◆ Task requirements
Beneath this instruction is a listing. Transcribe from it only the stretch from the line with "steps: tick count" through the line with "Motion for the", both end lines included, exactly as written.

━━━━━━

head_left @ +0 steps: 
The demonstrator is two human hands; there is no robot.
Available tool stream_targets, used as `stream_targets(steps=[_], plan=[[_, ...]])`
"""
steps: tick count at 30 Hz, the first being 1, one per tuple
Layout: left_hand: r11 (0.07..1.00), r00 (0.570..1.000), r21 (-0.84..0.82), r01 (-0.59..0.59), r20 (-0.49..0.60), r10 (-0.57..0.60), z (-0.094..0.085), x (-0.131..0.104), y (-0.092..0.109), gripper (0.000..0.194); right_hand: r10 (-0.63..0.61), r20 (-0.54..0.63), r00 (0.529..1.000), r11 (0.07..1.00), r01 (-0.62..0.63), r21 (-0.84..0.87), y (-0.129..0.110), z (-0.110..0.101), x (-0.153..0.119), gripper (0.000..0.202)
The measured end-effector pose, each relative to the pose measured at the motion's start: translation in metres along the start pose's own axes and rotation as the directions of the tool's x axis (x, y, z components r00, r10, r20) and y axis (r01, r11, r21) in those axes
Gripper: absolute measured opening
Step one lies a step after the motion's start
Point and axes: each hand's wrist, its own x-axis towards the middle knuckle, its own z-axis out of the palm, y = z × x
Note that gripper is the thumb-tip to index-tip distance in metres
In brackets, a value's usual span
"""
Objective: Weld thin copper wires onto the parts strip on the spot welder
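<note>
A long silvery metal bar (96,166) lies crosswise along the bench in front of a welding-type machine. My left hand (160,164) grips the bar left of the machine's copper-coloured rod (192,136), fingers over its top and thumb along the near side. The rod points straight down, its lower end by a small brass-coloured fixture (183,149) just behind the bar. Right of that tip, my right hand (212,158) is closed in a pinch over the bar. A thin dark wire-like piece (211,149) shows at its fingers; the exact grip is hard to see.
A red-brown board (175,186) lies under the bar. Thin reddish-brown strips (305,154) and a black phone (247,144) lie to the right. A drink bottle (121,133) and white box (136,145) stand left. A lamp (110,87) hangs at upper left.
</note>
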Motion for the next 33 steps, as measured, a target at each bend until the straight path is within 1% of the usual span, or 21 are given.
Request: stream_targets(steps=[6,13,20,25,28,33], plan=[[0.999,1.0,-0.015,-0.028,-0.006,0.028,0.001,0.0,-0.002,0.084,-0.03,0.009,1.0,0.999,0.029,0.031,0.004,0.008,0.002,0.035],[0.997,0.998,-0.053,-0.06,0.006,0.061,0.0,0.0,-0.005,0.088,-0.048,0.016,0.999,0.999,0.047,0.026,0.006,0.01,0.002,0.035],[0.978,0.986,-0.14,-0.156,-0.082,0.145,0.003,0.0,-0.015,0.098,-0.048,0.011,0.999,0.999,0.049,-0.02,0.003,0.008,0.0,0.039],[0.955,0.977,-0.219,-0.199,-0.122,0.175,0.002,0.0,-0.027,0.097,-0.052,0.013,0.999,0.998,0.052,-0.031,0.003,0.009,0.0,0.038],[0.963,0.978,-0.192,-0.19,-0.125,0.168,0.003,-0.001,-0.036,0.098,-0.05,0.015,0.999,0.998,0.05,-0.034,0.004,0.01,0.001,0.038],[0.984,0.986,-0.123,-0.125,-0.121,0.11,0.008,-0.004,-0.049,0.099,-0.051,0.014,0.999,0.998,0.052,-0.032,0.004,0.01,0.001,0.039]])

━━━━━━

◆ Your solution
steps: tick count at 30 Hz, the first being 1, one per tuple
Layout: left_hand: r11 (0.07..1.00), r00 (0.570..1.000), r21 (-0.84..0.82), r01 (-0.59..0.59), r20 (-0.49..0.60), r10 (-0.57..0.60), z (-0.094..0.085), x (-0.131..0.104), y (-0.092..0.109), gripper (0.000..0.194); right_hand: r10 (-0.63..0.61), r20 (-0.54..0.63), r00 (0.529..1.000), r11 (0.07..1.00), r01 (-0.62..0.63), r21 (-0.84..0.87), y (-0.129..0.110), z (-0.110..0.101), x (-0.153..0.119), gripper (0.000..0.202)
The measured end-effector pose, each relative to the pose measured at the motion's start: translation in metres along the start pose's own axes and rotation as the directions of the tool's x axis (x, y, z components r00, r10, r20) and y axis (r01, r11, r21) in those axes
Gripper: absolute measured opening
Step one lies a step after the motion's start
Point and axes: each hand's wrist, its own x-axis towards the middle knuckle, its own z-axis out of the palm, y = z × x
Note that gripper is the thumb-tip to index-tip distance in metres
In brackets, a value's usual span
"""
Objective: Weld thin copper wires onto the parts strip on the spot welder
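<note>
A long silvery metal bar (96,166) lies crosswise along the bench in front of a welding-type machine. My left hand (160,164) grips the bar left of the machine's copper-coloured rod (192,136), fingers over its top and thumb along the near side. The rod points straight down, its lower end by a small brass-coloured fixture (183,149) just behind the bar. Right of that tip, my right hand (212,158) is closed in a pinch over the bar. A thin dark wire-like piece (211,149) shows at its fingers; the exact grip is hard to see.
A red-brown board (175,186) lies under the bar. Thin reddish-brown strips (305,154) and a black phone (247,144) lie to the right. A drink bottle (121,133) and white box (136,145) stand left. A lamp (110,87) hangs at upper left.
</note>
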Motion for the next 33 steps, as measured, a target at each bend until the straight path is within 1% of the usual span, or 21 are given.

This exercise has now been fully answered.